# Problem to work on
Retype all of the data exactly as given.

Supplied data Start Marker

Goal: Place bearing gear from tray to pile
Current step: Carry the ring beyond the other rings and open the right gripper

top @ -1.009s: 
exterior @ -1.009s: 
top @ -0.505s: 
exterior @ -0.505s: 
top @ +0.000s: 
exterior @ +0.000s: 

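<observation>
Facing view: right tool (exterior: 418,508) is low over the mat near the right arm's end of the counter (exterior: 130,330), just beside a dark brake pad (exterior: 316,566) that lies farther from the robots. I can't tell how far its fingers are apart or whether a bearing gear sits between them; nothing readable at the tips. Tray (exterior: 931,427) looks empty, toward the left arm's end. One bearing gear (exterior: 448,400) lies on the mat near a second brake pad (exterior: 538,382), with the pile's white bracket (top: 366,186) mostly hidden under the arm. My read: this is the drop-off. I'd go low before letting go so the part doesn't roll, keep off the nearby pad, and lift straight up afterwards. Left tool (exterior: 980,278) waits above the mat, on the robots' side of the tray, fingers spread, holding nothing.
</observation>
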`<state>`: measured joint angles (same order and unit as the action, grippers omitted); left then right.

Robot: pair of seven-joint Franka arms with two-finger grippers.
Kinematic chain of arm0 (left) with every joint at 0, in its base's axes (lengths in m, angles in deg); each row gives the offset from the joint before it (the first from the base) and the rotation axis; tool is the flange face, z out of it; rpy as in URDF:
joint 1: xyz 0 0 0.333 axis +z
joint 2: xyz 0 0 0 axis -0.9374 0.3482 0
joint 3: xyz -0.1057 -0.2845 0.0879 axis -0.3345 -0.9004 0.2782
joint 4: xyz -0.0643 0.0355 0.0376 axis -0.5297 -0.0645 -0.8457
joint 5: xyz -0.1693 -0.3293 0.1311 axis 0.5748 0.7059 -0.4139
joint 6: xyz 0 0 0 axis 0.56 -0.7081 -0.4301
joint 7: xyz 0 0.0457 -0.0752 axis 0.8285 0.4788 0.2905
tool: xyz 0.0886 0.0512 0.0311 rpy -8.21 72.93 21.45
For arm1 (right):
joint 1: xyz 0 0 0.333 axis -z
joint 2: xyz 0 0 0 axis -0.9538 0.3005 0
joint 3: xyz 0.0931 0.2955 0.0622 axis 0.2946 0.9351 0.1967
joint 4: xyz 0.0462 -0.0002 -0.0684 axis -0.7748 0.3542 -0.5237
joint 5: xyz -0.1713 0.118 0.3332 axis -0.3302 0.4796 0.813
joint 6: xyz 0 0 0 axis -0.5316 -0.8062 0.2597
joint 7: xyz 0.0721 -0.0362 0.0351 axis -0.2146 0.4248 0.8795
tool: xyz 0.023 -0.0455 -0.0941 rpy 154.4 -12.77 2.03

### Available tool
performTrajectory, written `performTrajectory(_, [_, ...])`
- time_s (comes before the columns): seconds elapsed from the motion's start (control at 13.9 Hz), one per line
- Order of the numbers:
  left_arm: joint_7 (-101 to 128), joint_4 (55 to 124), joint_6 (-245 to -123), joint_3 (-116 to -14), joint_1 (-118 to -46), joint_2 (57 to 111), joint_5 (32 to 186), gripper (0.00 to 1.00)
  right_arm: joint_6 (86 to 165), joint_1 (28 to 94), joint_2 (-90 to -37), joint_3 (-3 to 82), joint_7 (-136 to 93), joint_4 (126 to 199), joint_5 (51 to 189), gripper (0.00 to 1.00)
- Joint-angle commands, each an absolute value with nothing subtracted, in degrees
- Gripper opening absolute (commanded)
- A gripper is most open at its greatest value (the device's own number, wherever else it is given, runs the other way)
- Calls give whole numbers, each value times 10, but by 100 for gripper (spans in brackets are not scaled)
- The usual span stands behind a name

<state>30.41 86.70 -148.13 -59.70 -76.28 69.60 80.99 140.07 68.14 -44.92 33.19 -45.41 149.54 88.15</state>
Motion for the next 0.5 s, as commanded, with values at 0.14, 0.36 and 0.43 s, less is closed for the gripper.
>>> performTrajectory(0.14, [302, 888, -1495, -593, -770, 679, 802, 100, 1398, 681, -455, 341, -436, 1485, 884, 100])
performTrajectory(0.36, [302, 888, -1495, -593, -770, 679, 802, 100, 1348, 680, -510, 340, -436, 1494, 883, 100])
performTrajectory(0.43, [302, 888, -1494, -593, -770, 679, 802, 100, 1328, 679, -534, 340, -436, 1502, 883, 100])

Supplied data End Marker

# Written answer
Goal: Place bearing gear from tray to pile
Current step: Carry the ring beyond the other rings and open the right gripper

top @ -1.009s: 
exterior @ -1.009s: 
top @ -0.505s: 
exterior @ -0.505s: 
top @ +0.000s: 
exterior @ +0.000s: 

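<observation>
Facing view: right tool (exterior: 418,508) is low over the mat near the right arm's end of the counter (exterior: 130,330), just beside a dark brake pad (exterior: 316,566) that lies farther from the robots. I can't tell how far its fingers are apart or whether a bearing gear sits between them; nothing readable at the tips. Tray (exterior: 931,427) looks empty, toward the left arm's end. One bearing gear (exterior: 448,400) lies on the mat near a second brake pad (exterior: 538,382), with the pile's white bracket (top: 366,186) mostly hidden under the arm. My read: this is the drop-off. I'd go low before letting go so the part doesn't roll, keep off the nearby pad, and lift straight up afterwards. Left tool (exterior: 980,278) waits above the mat, on the robots' side of the tray, fingers spread, holding nothing.
</observation>
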`<state>`: measured joint angles (same order and unit as the action, grippers omitted); left then right.

Robot: pair of seven-joint Franka arms with two-finger grippers.
Kinematic chain of arm0 (left) with every joint at 0, in its base's axes (lengths in m, angles in deg); each row gives the offset from the joint before it (the first from the base) and the rotation axis; tool is the flange face, z out of it; rpy as in URDF:
joint 1: xyz 0 0 0.333 axis +z
joint 2: xyz 0 0 0 axis -0.9374 0.3482 0
joint 3: xyz -0.1057 -0.2845 0.0879 axis -0.3345 -0.9004 0.2782
joint 4: xyz -0.0643 0.0355 0.0376 axis -0.5297 -0.0645 -0.8457
joint 5: xyz -0.1693 -0.3293 0.1311 axis 0.5748 0.7059 -0.4139
joint 6: xyz 0 0 0 axis 0.56 -0.7081 -0.4301
joint 7: xyz 0 0.0457 -0.0752 axis 0.8285 0.4788 0.2905
tool: xyz 0.0886 0.0512 0.0311 rpy -8.21 72.93 21.45
For arm1 (right):
joint 1: xyz 0 0 0.333 axis -z
joint 2: xyz 0 0 0 axis -0.9538 0.3005 0
joint 3: xyz 0.0931 0.2955 0.0622 axis 0.2946 0.9351 0.1967
joint 4: xyz 0.0462 -0.0002 -0.0684 axis -0.7748 0.3542 -0.5237
joint 5: xyz -0.1713 0.118 0.3332 axis -0.3302 0.4796 0.813
joint 6: xyz 0 0 0 axis -0.5316 -0.8062 0.2597
joint 7: xyz 0.0721 -0.0362 0.0351 axis -0.2146 0.4248 0.8795
tool: xyz 0.023 -0.0455 -0.0941 rpy 154.4 -12.77 2.03

### Available tool
performTrajectory, written `performTrajectory(_, [_, ...])`
- time_s (comes before the columns): seconds elapsed from the motion's start (control at 13.9 Hz), one per line
- Order of the numbers:
  left_arm: joint_7 (-101 to 128), joint_4 (55 to 124), joint_6 (-245 to -123), joint_3 (-116 to -14), joint_1 (-118 to -46), joint_2 (57 to 111), joint_5 (32 to 186), gripper (0.00 to 1.00)
  right_arm: joint_6 (86 to 165), joint_1 (28 to 94), joint_2 (-90 to -37), joint_3 (-3 to 82), joint_7 (-136 to 93), joint_4 (126 to 199), joint_5 (51 to 189), gripper (0.00 to 1.00)
- Joint-angle commands, each an absolute value with nothing subtracted, in degrees
- Gripper opening absolute (commanded)
- A gripper is most open at its greatest value (the device's own number, wherever else it is given, runs the other way)
- Calls give whole numbers, each value times 10, but by 100 for gripper (spans in brackets are not scaled)
- The usual span stands behind a name

<state>30.41 86.70 -148.13 -59.70 -76.28 69.60 80.99 140.07 68.14 -44.92 33.19 -45.41 149.54 88.15</state>
Motion for the next 0.5 s, as commanded, with values at 0.14, 0.36 and 0.43 s, less is closed for the gripper.
>>> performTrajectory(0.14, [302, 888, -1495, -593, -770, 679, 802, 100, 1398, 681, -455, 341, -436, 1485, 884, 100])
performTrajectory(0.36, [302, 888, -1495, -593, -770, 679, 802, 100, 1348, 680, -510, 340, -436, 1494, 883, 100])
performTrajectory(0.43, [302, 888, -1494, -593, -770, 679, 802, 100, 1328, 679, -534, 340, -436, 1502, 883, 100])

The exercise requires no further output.